Church leader tackles unease

Archbishop of Canterbury Rowan Williams suggested Monday that the Episcopal Church might have to accept a different role within the worldwide Anglican Communion amid U.S. leaders’ decision to lift a de facto ban on gay bishops and to consider rites of blessing for same-sex unions.

Williams outlined his concerns in a statement to leaders throughout the communion, saying “very serious anxieties have already been expressed” among the 77 million Anglicans. The Episcopal Church, the U.S. branch of Anglicanism, adopted the new policies during a 10-day convention in Anaheim that ended July 17.

Williams, spiritual leader of the communion, spoke of a “two-tier” or “two-track” model -- one path for those who remain part of the communion’s “covenantal structure,” and another with “fewer formal expectations” for those who value autonomy.

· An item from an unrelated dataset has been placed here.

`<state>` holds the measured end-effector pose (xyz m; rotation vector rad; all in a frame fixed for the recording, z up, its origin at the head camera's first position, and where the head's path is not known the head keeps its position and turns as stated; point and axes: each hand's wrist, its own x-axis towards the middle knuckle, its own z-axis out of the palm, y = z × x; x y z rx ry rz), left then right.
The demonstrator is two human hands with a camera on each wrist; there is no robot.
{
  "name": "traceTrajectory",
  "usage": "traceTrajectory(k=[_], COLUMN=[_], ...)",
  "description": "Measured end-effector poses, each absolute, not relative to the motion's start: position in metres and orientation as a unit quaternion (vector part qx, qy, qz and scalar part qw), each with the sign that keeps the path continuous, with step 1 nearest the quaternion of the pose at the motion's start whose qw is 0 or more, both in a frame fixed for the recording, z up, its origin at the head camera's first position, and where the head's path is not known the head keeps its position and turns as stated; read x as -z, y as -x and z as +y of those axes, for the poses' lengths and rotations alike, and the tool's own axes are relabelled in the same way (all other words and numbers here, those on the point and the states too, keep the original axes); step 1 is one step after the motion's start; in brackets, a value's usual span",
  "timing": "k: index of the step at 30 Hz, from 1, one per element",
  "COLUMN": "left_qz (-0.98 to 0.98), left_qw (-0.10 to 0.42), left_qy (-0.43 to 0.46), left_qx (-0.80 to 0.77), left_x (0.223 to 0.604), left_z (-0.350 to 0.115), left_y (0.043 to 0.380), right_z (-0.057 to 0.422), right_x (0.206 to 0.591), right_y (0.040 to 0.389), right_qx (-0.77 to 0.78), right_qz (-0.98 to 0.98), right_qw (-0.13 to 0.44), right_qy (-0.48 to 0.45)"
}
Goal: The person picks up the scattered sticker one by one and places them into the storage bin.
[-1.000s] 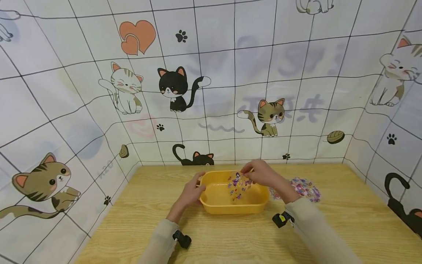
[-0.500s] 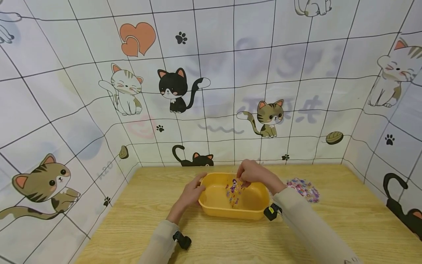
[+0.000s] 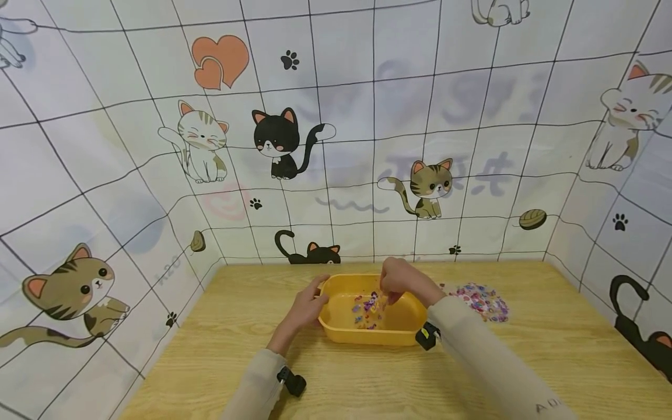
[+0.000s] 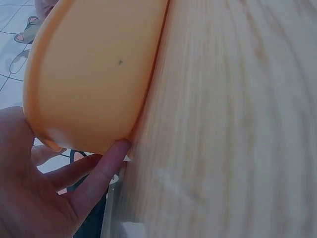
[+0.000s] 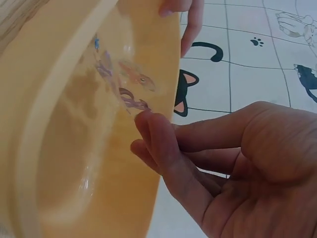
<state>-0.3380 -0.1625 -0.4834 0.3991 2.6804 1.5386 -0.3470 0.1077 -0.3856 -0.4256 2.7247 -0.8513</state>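
Note:
A yellow plastic basin (image 3: 362,336) stands on the wooden table. My left hand (image 3: 306,307) holds its left end, thumb by the rim; in the left wrist view, a fingertip (image 4: 118,148) touches the lower edge of the wall. Over the basin, my right hand (image 3: 403,281) pinches what looks like a clear sheet (image 3: 371,304) with small purple, blue and orange prints. The sheet reaches down inside the basin. In the right wrist view, thumb and fingertips (image 5: 161,131) meet at the sheet's edge; the far end is blurred, so contact with the bottom cannot be told.
A flat heap of small colourful printed pieces (image 3: 483,302) lies on the table (image 3: 252,326) right of the basin, partly behind the right forearm. A cat-patterned wall covering (image 3: 346,227) closes off the back and both sides. Each wrist carries a small black camera (image 3: 291,382).
My right hand has moved slightly left and the printed sheet has sunk lower into the basin. My left hand keeps its place at the left end.

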Motion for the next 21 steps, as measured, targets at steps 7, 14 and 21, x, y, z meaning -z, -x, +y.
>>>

“It helps to be clear about these possible futures, however much we think them less than ideal, and to speak about them not in apocalyptic terms of schism and excommunication but plainly as what they are -- two styles of being Anglican, whose mutual relation will certainly need working out,” Williams wrote.


Tensions between the U.S. church and global Anglicans have mounted since the 2003 consecration of an openly gay bishop in New Hampshire. That led to the departure of dozens of churches and four dioceses, including one in Central California.

The church’s presiding bishop, the Most. Rev. Katharine Jefferts Schori, did not respond to Williams’ letter Monday, a spokeswoman said.

But Jefferts Schori and another senior church leader tried to allay Anglican fears during the recent convention. In a letter to Williams and the communion’s 38 other worldwide regional leaders, they described the resolution on gay bishops as “more descriptive than prescriptive in nature.” They said the measure did not repeal an earlier ban on such ordinations, but instead reaffirmed commitments made by U.S. church laws, which bar discrimination based on sexual orientation.

“In adopting this resolution, it is not our desire to give offense,” they wrote. “We remain keenly aware of the concerns and sensibilities of our brothers and sisters in other churches across the communion.”

Episcopalians greeted Williams’ letter with a range of emotions. Some criticized him, saying his proposals would relegate their church to second-class status. Others said they were gratified that Williams, who attended part of the recent convention, condemned persecution of gays and lesbians and recognized the U.S. church’s commitment to the global communion.

“Now the question is, how do we proceed together as Anglicans across the globe,” said Rebecca Wilson, communications director for the Chicago Consultation, an advocacy group that supports the full inclusion of gays and lesbians in the worldwide communion.